Essential hypertension has been treated for over 30 years using both diuretics and beta-blockers. When it comes to treating heart failure, there are three different generations of beta-blockers that are now in use. Carvedilol is a blocker from the third generation. Nimodipine is a common L-type calcium channel blocker. The hypertension medication furosemide is a loop diuretic. This class of medications' low solubility in water has emerged as a serious obstacle in the pharmaceutical industry's pursuit of better treatments. A novel class of polymers called dendrimers has recently gained a lot of interest due to its impressive solubility-enhancing characteristics.

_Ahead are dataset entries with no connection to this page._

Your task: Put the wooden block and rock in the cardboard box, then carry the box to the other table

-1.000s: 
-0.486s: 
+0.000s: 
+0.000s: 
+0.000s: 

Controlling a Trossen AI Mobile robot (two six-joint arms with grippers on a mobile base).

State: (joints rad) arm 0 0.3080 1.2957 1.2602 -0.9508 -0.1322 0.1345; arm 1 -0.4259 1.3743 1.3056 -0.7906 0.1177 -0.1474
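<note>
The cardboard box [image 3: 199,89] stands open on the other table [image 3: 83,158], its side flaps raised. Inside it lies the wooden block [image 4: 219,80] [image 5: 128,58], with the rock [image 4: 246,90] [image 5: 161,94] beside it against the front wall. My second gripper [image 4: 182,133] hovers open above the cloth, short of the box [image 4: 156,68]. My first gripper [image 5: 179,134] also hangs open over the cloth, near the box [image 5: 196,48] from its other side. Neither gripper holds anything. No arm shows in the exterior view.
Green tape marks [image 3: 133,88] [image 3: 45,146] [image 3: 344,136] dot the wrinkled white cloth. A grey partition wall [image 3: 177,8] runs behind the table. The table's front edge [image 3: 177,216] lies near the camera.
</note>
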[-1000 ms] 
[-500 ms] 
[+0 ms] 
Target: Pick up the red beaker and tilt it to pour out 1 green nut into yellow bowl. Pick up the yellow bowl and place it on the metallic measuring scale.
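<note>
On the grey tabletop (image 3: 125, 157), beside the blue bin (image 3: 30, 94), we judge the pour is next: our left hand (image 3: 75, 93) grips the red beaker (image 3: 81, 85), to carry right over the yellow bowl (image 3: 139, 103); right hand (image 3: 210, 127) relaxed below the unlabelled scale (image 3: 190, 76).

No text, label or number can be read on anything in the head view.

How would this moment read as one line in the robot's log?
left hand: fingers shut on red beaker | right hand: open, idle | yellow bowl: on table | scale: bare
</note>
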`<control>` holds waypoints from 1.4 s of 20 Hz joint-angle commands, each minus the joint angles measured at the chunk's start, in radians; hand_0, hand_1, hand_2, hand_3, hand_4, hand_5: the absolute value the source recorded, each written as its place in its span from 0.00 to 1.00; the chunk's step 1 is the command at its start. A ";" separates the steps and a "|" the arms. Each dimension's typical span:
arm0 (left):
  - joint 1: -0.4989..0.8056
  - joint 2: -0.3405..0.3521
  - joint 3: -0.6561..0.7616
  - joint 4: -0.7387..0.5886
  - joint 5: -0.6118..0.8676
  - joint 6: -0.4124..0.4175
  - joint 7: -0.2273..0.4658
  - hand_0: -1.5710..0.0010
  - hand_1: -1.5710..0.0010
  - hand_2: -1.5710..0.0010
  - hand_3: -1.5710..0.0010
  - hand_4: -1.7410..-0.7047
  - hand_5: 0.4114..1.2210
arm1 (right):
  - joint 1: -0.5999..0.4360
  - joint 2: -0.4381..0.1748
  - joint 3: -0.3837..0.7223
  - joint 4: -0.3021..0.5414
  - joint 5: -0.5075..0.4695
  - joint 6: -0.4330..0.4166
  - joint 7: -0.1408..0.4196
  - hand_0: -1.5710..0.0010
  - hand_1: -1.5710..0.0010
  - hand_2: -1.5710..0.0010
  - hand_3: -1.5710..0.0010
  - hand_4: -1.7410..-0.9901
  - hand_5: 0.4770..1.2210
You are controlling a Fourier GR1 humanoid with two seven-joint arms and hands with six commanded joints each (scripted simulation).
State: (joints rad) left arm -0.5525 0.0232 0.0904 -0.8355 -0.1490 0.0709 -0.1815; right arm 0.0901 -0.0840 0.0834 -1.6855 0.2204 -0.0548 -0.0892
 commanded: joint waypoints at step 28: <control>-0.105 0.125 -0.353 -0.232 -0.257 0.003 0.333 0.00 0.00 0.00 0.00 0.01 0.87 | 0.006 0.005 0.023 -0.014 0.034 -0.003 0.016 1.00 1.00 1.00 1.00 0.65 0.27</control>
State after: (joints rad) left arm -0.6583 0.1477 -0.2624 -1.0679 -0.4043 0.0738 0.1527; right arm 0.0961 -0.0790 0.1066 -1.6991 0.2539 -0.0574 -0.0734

Results from hemolysis studies and cytotoxicity tests using the novel nanostructure dendrimer shown here demonstrate superior performance of synthetic dendritic macromolecules compared to commercially available PAMAM dendrimer. Dendrimers are used to enhance the solubility of nimodipine, furosemide, and carvedilol up to 38.08µg/ml, 70.999µg/ml and 147.065µg/ml respectively. The enhancement of dendrimer-mediated solubility is primarily determined by factors such as dendrimer concentration and generation size. Drugs containing dendrimers may be studied using Fourier-transform infrared spectroscopy. Based on the results of this investigation, nanostructured dendrimer technology may help with hydrophobic medication dispersion.